Nothing you posted is out of the ordinary or actually bad behavior. She is developing preferences and expressing herself. If there are things you don’t want her to do, such as turning over at diaper changes then every time she tries to roll hold her still and tell her not to roll over. Diaper time is going to take longer until she gets it but she will.

You are entering into the toddler phase. The first time in any new parents life when you want to pull your own hair out. It’s not the terrible twos it’s just simply not the baby stage anymore. You have to be consistent. And by consistent I mean EVERY SINGLE TIME she does something you don’t want her to do there should be either removal from the situation, verbal reinforcement or punishment.

It’s tedious. It’s aggravating and by the time your will finally wins out you will be at your wits end. But if you pick your battles, stick to them then give your toddler room to wiggle in other areas it wont be to horribly bad.

We found a play pen to work wonders for our children when they were very young. If they got into something we didn’t want them into a few minutes in the play pen as time out was a great behavior modification tool.

stephanie October 12, 2010, 10:45 AM

My son was the same way…you can definitely TEACH them without the negative implications of “discipline.”

Suggestion #1 - buy sign language DVDs! My son was highly communicative for his age and his frustration started to show around 10 months that I wasn’t getting what he was trying to say. Simple signs for water and milk and food eliminated nearly 90% of the early tantrums.

He also responded well to multiple choices - when he started to scream in the stroller, I bought one of those push cars and then gave him the option of car or stroller. 9 times out of 10 he chose one or the other without a fight. And if he did fight, I was just stern about him going in one of them. They’re just trying to push your limits, so you kinda need to show them who’s boss, but without being bossy.

The same worked for food - once he learned the sign for banana and fish, he quickly started trying to say other foods, or would respond to my words with smiles or head shakes. It’s tedious on the parent’s part, but I think children respond to descriptive language much better than short words with brisk actions. They feed off of you, if you’re frustrated, they will just amplify that 10 times.

Just stay calm and be consistent. Give choices, but make sure they know that one of those WILL be chosen. It’s all about control, if you let them think they have some, they’ll thank you for it. At least that’s what’s worked for me.

Sara October 12, 2010, 11:34 AM

You can discipline your baby but you should not punish your baby.

Distraction works wonders for kids that age as does saying no and redirecting. Kids should not be punished until they are old enough to tell you what they did wrong and what they should do instead of the thing they did.

Liz October 12, 2010, 1:45 PM

I agree with Sara: discipline, not punish.
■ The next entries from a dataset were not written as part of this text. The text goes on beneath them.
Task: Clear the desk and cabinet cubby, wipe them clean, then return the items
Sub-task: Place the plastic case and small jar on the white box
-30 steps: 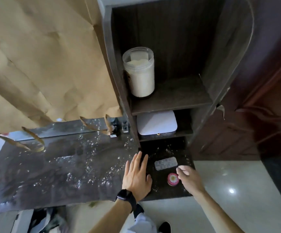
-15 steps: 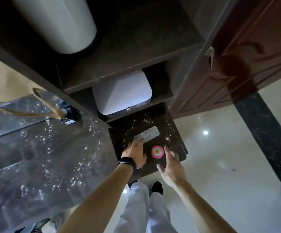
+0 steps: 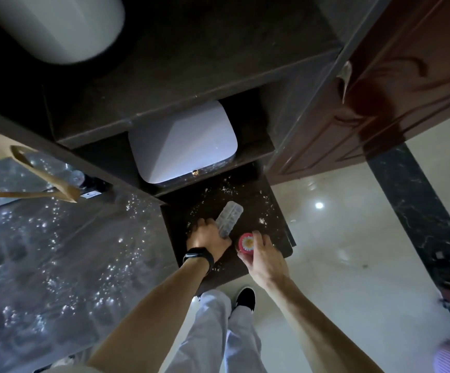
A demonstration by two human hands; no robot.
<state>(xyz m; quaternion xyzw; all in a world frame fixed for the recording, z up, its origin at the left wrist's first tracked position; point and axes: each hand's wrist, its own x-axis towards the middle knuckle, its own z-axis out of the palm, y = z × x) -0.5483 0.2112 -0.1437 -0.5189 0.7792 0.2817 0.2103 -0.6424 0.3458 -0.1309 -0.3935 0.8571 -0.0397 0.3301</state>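
At the right end of the dark tabletop (image 3: 269,211), just below the cabinet, both hands are on small things. The left hand (image 3: 207,236), with a black watch (image 3: 198,258) on its wrist, has its fingers curled on the near end of a clear blister strip (image 3: 229,219), which points away from the person at a slant. Whether its far end is clear of the wood cannot be told. The right hand (image 3: 265,258) grips a small round pink tub (image 3: 246,243), thumb on the far side of its rim and fingers wrapped round the near side. The tub's lid bears a pale flower-like ring pattern, and any lettering on it is too small to read. Strip and tub lie just beside each other, near the front edge of the tabletop. White crumbs are scattered over the wood around and beyond them. In the low cubby (image 3: 248,122) directly behind sits a white box (image 3: 183,146) with rounded corners, showing no readable mark. On the shelf above, at the top left, a pale jar (image 3: 54,25) shows as a blur. To the left the tabletop is covered by a shiny plastic sheet (image 3: 57,251) speckled with bright spots. A curled brown paper strip (image 3: 43,181) hangs over its far edge, beside a black fitting (image 3: 94,184) with a small white label whose print is too small to read. A reddish wooden door (image 3: 406,90) stands to the right above the glossy pale floor (image 3: 353,238), and a black shoe (image 3: 245,297) shows below the hands.
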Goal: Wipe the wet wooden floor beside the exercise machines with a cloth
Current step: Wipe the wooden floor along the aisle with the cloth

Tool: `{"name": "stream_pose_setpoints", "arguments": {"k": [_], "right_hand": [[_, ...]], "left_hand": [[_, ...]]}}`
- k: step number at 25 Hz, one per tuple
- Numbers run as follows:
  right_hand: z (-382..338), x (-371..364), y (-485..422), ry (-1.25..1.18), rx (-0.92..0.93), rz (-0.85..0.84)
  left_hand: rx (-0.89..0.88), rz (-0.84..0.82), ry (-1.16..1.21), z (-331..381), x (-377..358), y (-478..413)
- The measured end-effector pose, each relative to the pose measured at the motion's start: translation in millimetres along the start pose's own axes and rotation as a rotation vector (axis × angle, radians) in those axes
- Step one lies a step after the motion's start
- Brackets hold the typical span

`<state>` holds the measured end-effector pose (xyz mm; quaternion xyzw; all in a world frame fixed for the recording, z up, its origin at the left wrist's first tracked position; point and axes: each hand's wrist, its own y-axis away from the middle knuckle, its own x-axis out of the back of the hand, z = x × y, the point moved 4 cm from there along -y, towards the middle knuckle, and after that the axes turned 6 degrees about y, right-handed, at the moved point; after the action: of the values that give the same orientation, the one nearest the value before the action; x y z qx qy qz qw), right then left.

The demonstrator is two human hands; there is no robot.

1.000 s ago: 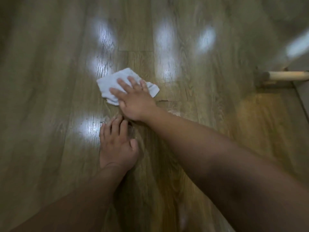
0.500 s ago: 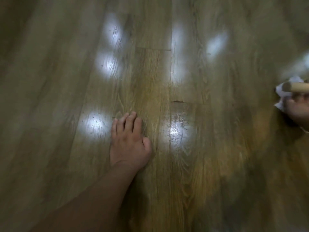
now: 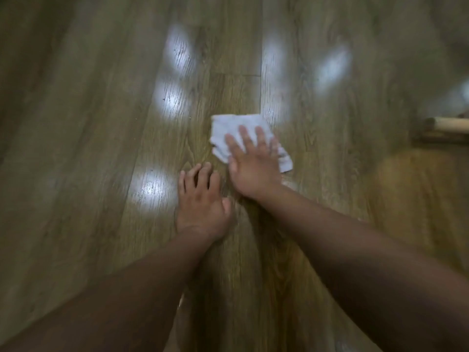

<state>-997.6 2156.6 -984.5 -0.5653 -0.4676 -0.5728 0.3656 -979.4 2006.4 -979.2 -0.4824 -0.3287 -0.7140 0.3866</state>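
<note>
Fingers (image 3: 261, 138) of the right hand (image 3: 253, 168) lie straight and spread on a white cloth (image 3: 228, 128), pressing it flat against the wooden floor (image 3: 76, 148) — the grip is open, palm down, with nothing curled round the fabric. The cloth is crumpled into a rough square. Its far-left part sticks out beyond the fingertips, and one corner shows to the right of the hand. It lies across a seam between two planks, about the middle of the view. Just beside it, nearer the person and to the left, the left hand (image 3: 200, 201) rests palm down on bare boards. Its fingers are slightly parted and relaxed and hold nothing — that grip is open too, close to the cloth but apart from it. Both bare forearms run in from the bottom edge. Pale patches of reflected light (image 3: 152, 189) shine on the boards to the left of the hands and beyond them. Well apart, at the right edge, a pale round wooden bar (image 3: 451, 125) sits low over the floor; what it belongs to cannot be told.
</note>
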Motion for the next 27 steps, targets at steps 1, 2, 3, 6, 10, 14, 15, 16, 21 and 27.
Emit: {"name": "stream_pose_setpoints", "arguments": {"k": [1,2,3,6,10,14,15,16,21,27], "right_hand": [[-39,-7,12,-0.028,0.123,-0.051],[-50,-10,20,-0.060,0.220,-0.084],[-41,-10,16,-0.067,0.256,-0.108],[33,-7,-6,0.048,0.165,-0.087],[85,6,-35,-0.021,-0.142,-0.092],[-29,-2,14,-0.020,0.042,-0.046],[-70,-15,57,0.013,0.259,-0.048],[-99,-24,104,0.030,0.501,-0.054],[-94,-9,30,0.008,0.887,-0.199],[-90,14,-179,0.009,0.182,-0.244]], "left_hand": [[-0.045,-0.010,-0.002,2,4,0],[-0.108,-0.034,-0.024,0,10,-3],[-0.158,-0.062,-0.041,-9,21,-6],[-0.177,-0.125,-0.116,-82,62,-4],[-0.003,-0.226,-0.207,-167,71,45],[-0.080,-0.119,-0.142,-175,43,52],[-0.096,-0.085,-0.132,-176,43,53],[-0.113,-0.067,-0.129,-176,42,53],[-0.118,-0.079,-0.161,-176,40,51],[-0.116,-0.075,-0.182,-175,37,51]]}}
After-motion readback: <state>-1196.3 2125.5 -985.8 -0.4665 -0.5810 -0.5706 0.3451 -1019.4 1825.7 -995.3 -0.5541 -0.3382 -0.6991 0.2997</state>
Use distraction for diaper changes. Give her the diaper cream, a diaper, or the wipes to hold to “help” you. You might also try waiting until she gets uncomfortable with her dirty diaper (this rarely works for my son, but works for other moms I know.)

It’s hard for her to really get it at her age, but start helping her feel like she’s getting choices. Let her choose the diaper; let her play with the stroller for a little while before you put her in it. Let her walk around outside before you put her in the car seat (those struggles will come soon). I find that if my son (19-mo) feels like he’s got some say in what we’re doing he’s a lot easier to get along with.